Pope warns of potential ‘nuclear disaster’ at Ukraine’s Zaporizhzhia plant
VATICAN CITY — Pope Francis on Wednesday called for “concrete steps” to end the war in Ukraine and avert the risk of a “nuclear disaster” at the Zaporizhzhia plant.
Speaking at his weekly general audience, Francis went off script to condemn wars as “madness” and, referring to Darya Dugina, said the woman killed by a car bomb near Moscow was among “innocents” killed because of war.
He also said arms merchants who profit from war are “delinquents who kill humanity.” — Reuters
Taliban impose ‘harsh’ limits on Afghans’ religious freedom
WASHINGTON — Conditions for religious freedom in Afghanistan have “drastically deteriorated” since the Taliban seized power last year as the last US-led foreign troops pulled out after 20 years of war, a bipartisan US commission said on Tuesday.
The Sunni Muslim extremists’ “harsh enforcement” of their hard-line version of Islam “violates the freedom of religion or belief” of a wide range of Afghans, said the US Commission on International Religious Freedom.

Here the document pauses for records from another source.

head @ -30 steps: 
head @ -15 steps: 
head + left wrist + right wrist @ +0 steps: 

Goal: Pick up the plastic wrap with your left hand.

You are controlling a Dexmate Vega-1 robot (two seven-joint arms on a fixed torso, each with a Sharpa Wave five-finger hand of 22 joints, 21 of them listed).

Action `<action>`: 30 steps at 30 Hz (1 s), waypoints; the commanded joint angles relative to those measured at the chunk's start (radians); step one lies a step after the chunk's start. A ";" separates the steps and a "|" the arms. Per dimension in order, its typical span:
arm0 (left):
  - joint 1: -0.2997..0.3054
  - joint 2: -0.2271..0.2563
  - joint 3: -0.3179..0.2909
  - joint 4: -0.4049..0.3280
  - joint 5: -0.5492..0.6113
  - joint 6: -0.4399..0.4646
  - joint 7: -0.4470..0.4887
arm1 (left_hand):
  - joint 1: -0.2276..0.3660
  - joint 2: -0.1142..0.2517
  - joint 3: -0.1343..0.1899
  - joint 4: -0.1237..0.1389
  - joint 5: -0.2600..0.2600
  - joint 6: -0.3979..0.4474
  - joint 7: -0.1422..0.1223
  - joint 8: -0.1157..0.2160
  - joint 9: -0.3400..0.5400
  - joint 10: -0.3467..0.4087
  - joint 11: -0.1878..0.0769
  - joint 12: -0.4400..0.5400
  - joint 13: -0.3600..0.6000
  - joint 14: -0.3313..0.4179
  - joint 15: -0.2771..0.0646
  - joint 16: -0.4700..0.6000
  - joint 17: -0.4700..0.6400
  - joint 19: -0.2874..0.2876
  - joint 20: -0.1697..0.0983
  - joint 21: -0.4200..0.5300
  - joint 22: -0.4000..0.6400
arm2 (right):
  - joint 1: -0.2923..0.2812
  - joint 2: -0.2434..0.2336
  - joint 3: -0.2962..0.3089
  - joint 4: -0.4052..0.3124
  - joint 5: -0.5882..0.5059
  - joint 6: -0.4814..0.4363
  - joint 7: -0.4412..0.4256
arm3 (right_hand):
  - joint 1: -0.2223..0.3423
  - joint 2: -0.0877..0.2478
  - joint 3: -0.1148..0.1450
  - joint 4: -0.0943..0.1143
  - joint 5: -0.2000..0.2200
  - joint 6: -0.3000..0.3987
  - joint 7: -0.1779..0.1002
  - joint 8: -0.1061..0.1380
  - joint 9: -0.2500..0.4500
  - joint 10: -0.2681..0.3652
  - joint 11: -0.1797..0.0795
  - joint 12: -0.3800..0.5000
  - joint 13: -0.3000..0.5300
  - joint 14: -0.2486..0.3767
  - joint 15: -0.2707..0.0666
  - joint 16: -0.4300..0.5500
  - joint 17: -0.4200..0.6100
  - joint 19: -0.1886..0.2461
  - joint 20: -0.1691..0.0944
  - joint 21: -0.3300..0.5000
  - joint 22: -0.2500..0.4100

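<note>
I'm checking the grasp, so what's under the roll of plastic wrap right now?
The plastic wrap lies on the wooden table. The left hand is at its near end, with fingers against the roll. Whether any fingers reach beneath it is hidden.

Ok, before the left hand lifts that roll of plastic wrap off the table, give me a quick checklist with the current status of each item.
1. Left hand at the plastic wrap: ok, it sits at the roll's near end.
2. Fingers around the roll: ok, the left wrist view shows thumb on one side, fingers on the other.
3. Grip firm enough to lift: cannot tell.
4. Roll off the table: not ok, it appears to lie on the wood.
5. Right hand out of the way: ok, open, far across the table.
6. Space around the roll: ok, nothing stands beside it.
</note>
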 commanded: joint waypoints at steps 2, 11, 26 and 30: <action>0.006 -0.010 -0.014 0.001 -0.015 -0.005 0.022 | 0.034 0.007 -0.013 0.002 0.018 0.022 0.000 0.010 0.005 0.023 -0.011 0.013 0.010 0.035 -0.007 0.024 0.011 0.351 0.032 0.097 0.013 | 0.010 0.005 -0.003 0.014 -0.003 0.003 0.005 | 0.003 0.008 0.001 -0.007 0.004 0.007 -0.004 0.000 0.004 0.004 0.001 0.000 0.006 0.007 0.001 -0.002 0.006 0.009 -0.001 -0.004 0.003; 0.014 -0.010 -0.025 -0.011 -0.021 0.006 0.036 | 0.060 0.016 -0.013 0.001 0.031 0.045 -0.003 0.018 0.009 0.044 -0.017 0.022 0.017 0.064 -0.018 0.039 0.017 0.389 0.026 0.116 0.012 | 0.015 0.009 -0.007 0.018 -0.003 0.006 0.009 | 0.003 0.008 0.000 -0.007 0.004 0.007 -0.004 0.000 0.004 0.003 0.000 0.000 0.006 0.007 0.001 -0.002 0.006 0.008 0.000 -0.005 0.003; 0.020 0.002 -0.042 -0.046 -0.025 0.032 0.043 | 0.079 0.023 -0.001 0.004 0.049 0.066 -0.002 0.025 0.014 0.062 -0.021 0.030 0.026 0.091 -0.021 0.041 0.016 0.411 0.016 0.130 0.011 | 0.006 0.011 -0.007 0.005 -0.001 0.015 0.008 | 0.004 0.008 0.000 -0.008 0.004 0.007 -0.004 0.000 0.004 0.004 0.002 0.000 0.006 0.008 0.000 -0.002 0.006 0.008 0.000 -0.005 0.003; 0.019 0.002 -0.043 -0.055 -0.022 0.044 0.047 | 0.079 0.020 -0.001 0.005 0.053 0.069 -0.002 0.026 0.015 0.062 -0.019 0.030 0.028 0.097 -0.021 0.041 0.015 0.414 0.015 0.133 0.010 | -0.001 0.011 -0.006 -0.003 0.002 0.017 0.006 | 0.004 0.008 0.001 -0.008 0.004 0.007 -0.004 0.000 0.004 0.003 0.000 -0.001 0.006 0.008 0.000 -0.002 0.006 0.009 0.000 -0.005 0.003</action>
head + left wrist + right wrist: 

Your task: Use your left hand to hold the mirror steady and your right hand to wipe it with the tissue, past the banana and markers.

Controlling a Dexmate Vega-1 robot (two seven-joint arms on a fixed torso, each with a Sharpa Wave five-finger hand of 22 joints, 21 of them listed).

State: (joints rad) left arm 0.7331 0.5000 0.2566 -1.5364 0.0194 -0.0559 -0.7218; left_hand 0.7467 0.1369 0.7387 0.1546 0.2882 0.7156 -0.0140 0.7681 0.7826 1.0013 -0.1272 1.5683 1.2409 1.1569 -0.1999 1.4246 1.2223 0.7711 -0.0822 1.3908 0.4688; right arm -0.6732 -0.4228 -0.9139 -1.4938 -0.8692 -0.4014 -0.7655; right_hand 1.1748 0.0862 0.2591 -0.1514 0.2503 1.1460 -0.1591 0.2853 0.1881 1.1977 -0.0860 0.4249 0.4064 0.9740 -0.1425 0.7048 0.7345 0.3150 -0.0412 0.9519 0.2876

The congressionally created panel issued its report nine days after the Taliban marked a year since they overran Kabul, returning to power almost two decades after their ouster by the 2001 US-led invasion.
The report noted that the Taliban pledged to protect all ethnic and religious groups.
Yet, it said, “Religious freedom conditions in Afghanistan have drastically deteriorated,” with the militants reintroducing “harsh restrictions on all Afghans” based on their hard-line interpretation of Islam.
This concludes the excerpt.